### WORK INSTRUCTIONS:
There is one span to output from the data below: the lines starting at the line with "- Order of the" and ending at the line with "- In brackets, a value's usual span". Output it exactly, ends included, nothing more.

************

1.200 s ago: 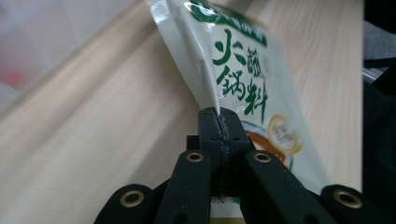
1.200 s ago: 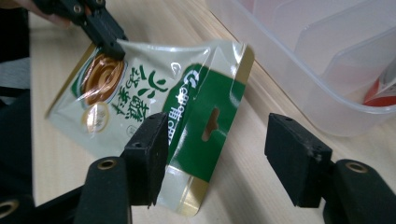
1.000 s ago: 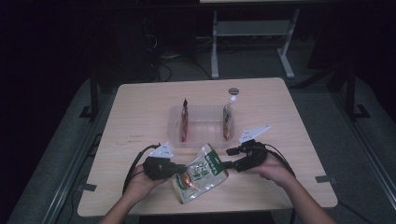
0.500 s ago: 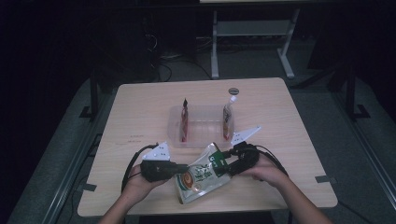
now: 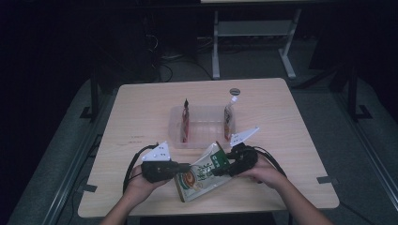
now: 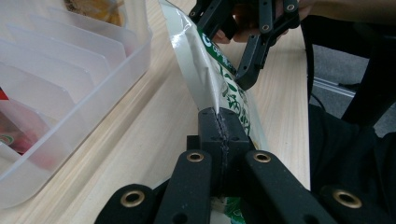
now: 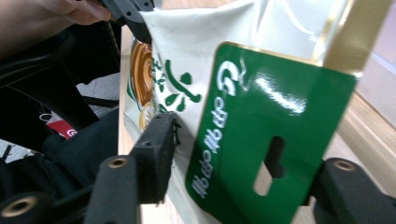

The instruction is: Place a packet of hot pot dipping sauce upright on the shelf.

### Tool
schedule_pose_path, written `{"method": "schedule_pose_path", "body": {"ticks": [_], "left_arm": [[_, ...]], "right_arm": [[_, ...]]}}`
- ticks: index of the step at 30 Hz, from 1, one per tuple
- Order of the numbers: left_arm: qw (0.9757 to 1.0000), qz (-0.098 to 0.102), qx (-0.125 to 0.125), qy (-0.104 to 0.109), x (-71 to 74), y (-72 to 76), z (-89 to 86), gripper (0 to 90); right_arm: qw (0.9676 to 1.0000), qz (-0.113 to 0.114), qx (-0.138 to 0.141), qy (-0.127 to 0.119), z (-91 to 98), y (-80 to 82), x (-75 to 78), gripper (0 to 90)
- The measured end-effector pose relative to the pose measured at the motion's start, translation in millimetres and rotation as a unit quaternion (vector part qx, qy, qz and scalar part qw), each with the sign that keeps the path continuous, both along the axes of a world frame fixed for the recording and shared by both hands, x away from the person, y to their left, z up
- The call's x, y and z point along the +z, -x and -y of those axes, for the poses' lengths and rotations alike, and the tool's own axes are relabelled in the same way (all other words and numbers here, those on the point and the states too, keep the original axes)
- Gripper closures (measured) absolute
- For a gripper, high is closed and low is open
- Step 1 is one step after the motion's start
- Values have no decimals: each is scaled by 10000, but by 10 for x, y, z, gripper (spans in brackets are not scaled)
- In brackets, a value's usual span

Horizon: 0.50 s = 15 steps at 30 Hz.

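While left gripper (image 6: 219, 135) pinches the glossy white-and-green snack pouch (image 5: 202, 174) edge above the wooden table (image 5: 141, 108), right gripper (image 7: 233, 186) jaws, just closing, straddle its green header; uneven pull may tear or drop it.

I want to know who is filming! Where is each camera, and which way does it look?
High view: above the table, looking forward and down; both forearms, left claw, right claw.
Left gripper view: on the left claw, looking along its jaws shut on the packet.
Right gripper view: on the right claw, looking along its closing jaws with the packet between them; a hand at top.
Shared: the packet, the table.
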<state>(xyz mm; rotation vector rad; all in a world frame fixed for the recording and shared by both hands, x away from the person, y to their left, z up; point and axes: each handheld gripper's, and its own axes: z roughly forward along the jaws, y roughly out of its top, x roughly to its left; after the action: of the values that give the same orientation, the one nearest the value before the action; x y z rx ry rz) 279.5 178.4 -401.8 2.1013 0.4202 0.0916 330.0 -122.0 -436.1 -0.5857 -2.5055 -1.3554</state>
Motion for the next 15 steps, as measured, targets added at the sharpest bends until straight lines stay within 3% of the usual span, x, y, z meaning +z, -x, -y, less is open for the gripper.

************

### EXERCISE SOLUTION:
- Order of the numbers: left_arm: qw (0.9757 to 1.0000), qz (-0.098 to 0.102), qx (-0.125 to 0.125), qy (-0.104 to 0.109), x (-71 to 74), y (-72 to 76), z (-89 to 86), gripper (0 to 90); right_arm: qw (0.9676 to 1.0000), qz (-0.113 to 0.114), qx (-0.138 to 0.141), qy (-0.127 to 0.119), z (-91 to 98), y (-80 to 82), x (-75 to 78), gripper (0 to 90)
- The measured end-effector pose relative to the pose measured at the motion's start, translation in millimetres and rotation as a unit quaternion (vector part qx, qy, qz and scalar part qw), each with the sign that keeps the path continuous, both along the axes of a world frame fixed for the recording and shared by both hands, x away from the person, y to their left, z up
- The call's x, y and z point along the +z, -x and -y of those axes, for the poses' lengths and rotations alike, and the tool's own axes are relabelled in the same way (all other words and numbers here, those on the point and the states too, keep the original axes)
- Gripper closures (measured) absolute
- For a gripper, high is closed and low is open
- Step 1 is one step after the motion's start
- Values have no decimals: each is scaled by 10000, but by 10 for x, y, z, gripper (spans in brackets are not scaled)
- In brackets, a value's usual span

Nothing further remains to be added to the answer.